╔══

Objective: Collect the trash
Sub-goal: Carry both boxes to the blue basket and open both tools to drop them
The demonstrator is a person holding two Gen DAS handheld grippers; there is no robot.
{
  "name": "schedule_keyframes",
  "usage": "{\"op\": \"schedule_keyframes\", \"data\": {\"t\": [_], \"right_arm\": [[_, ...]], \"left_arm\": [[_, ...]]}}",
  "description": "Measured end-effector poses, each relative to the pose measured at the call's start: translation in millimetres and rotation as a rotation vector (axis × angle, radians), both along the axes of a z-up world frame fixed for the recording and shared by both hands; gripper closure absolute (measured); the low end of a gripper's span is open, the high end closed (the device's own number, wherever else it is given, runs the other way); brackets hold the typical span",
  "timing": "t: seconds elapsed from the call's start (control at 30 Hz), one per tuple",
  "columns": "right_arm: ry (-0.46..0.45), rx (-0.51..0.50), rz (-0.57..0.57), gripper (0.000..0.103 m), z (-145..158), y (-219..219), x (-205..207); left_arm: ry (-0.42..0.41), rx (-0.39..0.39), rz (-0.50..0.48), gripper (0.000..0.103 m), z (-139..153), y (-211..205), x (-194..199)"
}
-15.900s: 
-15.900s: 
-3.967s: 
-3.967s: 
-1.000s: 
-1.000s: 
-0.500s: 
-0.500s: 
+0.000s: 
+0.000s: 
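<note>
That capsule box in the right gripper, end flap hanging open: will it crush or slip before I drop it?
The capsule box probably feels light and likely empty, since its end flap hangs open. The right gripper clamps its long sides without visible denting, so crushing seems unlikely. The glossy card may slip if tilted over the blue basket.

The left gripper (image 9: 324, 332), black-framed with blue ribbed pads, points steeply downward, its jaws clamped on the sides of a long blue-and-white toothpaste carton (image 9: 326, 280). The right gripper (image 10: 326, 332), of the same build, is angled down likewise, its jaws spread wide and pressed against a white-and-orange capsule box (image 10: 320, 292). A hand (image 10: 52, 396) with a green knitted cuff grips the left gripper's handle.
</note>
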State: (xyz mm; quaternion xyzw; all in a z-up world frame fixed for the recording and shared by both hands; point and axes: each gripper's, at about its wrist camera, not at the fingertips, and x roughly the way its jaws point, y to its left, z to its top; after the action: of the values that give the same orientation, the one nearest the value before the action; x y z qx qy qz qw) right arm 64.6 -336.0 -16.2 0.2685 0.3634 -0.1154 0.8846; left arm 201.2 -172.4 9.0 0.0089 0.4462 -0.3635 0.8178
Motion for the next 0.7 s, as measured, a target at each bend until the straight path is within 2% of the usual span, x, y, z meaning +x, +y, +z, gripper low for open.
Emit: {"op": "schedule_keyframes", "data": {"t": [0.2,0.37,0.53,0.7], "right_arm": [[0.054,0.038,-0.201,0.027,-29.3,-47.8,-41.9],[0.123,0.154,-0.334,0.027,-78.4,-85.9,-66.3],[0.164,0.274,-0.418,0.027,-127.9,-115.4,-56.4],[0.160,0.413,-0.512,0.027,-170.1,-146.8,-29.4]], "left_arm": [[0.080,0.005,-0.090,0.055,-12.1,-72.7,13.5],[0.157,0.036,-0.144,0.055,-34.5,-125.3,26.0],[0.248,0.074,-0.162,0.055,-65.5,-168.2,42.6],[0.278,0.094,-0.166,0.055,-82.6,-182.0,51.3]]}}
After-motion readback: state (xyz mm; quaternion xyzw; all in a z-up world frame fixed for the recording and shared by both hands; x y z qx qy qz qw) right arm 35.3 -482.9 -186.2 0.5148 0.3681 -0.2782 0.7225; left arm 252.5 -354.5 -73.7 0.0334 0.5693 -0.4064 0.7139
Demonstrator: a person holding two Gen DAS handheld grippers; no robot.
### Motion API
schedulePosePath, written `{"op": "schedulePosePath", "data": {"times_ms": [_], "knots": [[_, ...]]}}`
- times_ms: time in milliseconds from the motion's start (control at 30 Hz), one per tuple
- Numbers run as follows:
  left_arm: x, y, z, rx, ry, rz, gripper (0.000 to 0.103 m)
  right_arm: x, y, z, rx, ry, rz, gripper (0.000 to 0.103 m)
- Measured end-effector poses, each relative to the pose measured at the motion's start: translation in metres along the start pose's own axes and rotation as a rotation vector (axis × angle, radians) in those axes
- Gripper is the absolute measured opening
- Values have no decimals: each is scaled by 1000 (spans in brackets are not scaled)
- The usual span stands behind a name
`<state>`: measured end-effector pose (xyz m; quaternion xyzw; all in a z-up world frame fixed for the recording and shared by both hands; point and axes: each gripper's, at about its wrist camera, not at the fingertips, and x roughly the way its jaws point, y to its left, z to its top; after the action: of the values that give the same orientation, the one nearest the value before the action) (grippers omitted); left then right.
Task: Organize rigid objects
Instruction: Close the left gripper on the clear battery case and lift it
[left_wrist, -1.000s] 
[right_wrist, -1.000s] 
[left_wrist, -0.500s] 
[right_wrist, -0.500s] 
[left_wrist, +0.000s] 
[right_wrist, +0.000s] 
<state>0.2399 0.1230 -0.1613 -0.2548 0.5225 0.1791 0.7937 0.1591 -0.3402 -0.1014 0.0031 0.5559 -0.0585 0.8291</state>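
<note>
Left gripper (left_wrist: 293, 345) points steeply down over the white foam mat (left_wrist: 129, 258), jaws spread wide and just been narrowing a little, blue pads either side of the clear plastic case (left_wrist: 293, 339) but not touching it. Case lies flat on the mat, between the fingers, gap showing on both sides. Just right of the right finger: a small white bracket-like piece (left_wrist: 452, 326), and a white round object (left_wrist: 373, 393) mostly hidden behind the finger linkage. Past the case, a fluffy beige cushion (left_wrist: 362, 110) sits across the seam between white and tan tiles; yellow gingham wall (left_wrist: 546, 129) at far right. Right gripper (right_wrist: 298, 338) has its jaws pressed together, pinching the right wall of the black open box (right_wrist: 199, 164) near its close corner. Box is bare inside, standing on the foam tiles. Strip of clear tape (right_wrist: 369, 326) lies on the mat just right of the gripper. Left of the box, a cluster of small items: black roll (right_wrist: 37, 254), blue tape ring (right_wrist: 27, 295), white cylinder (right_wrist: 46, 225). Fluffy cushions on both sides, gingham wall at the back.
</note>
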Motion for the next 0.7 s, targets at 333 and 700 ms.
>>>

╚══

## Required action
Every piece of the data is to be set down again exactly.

## Exercise answer
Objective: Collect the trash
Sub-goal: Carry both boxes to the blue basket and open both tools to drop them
The demonstrator is a person holding two Gen DAS handheld grippers; there is no robot.
{
  "name": "schedule_keyframes",
  "usage": "{\"op\": \"schedule_keyframes\", \"data\": {\"t\": [_], \"right_arm\": [[_, ...]], \"left_arm\": [[_, ...]]}}",
  "description": "Measured end-effector poses, each relative to the pose measured at the call's start: translation in millimetres and rotation as a rotation vector (axis × angle, radians), both along the axes of a z-up world frame fixed for the recording and shared by both hands; gripper closure absolute (measured); the low end of a gripper's span is open, the high end closed (the device's own number, wherever else it is given, runs the other way); brackets hold the typical span",
  "timing": "t: seconds elapsed from the call's start (control at 30 Hz), one per tuple",
  "columns": "right_arm: ry (-0.46..0.45), rx (-0.51..0.50), rz (-0.57..0.57), gripper (0.000..0.103 m), z (-145..158), y (-219..219), x (-205..207); left_arm: ry (-0.42..0.41), rx (-0.39..0.39), rz (-0.50..0.48), gripper (0.000..0.103 m), z (-139..153), y (-211..205), x (-194..199)"
}
-15.900s: 
-15.900s: 
-3.967s: 
-3.967s: 
-1.000s: 
-1.000s: 
-0.500s: 
-0.500s: 
+0.000s: 
+0.000s: 
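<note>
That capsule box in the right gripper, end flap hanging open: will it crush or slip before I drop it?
The capsule box probably feels light and likely empty, since its end flap hangs open. The right gripper clamps its long sides without visible denting, so crushing seems unlikely. The glossy card may slip if tilted over the blue basket.

The left gripper (image 9: 324, 332), black-framed with blue ribbed pads, points steeply downward, its jaws clamped on the sides of a long blue-and-white toothpaste carton (image 9: 326, 280). The right gripper (image 10: 326, 332), of the same build, is angled down likewise, its jaws spread wide and pressed against a white-and-orange capsule box (image 10: 320, 292). A hand (image 10: 52, 396) with a green knitted cuff grips the left gripper's handle.
</note>
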State: (xyz mm; quaternion xyzw; all in a z-up world frame fixed for the recording and shared by both hands; point and axes: each gripper's, at about its wrist camera, not at the fingertips, and x roughly the way its jaws point, y to its left, z to its top; after the action: of the values that give the same orientation, the one nearest the value before the action; x y z qx qy qz qw) right arm 64.6 -336.0 -16.2 0.2685 0.3634 -0.1154 0.8846; left arm 201.2 -172.4 9.0 0.0089 0.4462 -0.3635 0.8178
Motion for the next 0.7 s, as measured, a target at each bend until the straight path is within 2% of the usual span, x, y, z meaning +x, +y, +z, gripper low for open.
Emit: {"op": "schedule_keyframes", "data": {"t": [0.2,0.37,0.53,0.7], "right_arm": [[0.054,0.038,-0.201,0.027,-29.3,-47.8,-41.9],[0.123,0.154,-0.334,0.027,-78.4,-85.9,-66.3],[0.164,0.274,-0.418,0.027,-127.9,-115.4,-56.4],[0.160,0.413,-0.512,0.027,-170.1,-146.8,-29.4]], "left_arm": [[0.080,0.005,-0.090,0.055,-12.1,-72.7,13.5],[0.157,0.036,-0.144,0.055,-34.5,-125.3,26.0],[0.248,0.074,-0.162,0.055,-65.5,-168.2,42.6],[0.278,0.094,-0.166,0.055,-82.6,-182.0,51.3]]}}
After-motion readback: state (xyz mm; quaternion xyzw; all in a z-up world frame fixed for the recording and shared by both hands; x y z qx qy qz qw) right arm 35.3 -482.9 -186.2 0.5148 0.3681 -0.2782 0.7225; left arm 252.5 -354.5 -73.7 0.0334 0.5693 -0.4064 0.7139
Demonstrator: a person holding two Gen DAS handheld grippers; no robot.
### Motion API
schedulePosePath, written `{"op": "schedulePosePath", "data": {"times_ms": [_], "knots": [[_, ...]]}}`
- times_ms: time in milliseconds from the motion's start (control at 30 Hz), one per tuple
- Numbers run as follows:
  left_arm: x, y, z, rx, ry, rz, gripper (0.000 to 0.103 m)
  right_arm: x, y, z, rx, ry, rz, gripper (0.000 to 0.103 m)
- Measured end-effector poses, each relative to the pose measured at the motion's start: translation in metres along the start pose's own axes and rotation as a rotation vector (axis × angle, radians) in those axes
- Gripper is the absolute measured opening
- Values have no decimals: each is scaled by 1000 (spans in brackets are not scaled)
- The usual span stands behind a name
`<state>`: measured end-effector pose (xyz m; quaternion xyzw; all in a z-up world frame fixed for the recording and shared by both hands; point and axes: each gripper's, at about its wrist camera, not at the fingertips, and x roughly the way its jaws point, y to its left, z to its top; after the action: of the values that give the same orientation, the one nearest the value before the action) (grippers omitted); left then right.
Task: Organize rigid objects
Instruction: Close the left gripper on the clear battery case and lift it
[left_wrist, -1.000s] 
[right_wrist, -1.000s] 
[left_wrist, -0.500s] 
[right_wrist, -0.500s] 
[left_wrist, +0.000s] 
[right_wrist, +0.000s] 
<state>0.2399 0.1230 -0.1613 -0.2548 0.5225 0.1791 0.7937 0.1591 -0.3402 -0.1014 0.0031 0.5559 -0.0585 0.8291</state>
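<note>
Left gripper (left_wrist: 293, 345) points steeply down over the white foam mat (left_wrist: 129, 258), jaws spread wide and just been narrowing a little, blue pads either side of the clear plastic case (left_wrist: 293, 339) but not touching it. Case lies flat on the mat, between the fingers, gap showing on both sides. Just right of the right finger: a small white bracket-like piece (left_wrist: 452, 326), and a white round object (left_wrist: 373, 393) mostly hidden behind the finger linkage. Past the case, a fluffy beige cushion (left_wrist: 362, 110) sits across the seam between white and tan tiles; yellow gingham wall (left_wrist: 546, 129) at far right. Right gripper (right_wrist: 298, 338) has its jaws pressed together, pinching the right wall of the black open box (right_wrist: 199, 164) near its close corner. Box is bare inside, standing on the foam tiles. Strip of clear tape (right_wrist: 369, 326) lies on the mat just right of the gripper. Left of the box, a cluster of small items: black roll (right_wrist: 37, 254), blue tape ring (right_wrist: 27, 295), white cylinder (right_wrist: 46, 225). Fluffy cushions on both sides, gingham wall at the back.
</note>
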Motion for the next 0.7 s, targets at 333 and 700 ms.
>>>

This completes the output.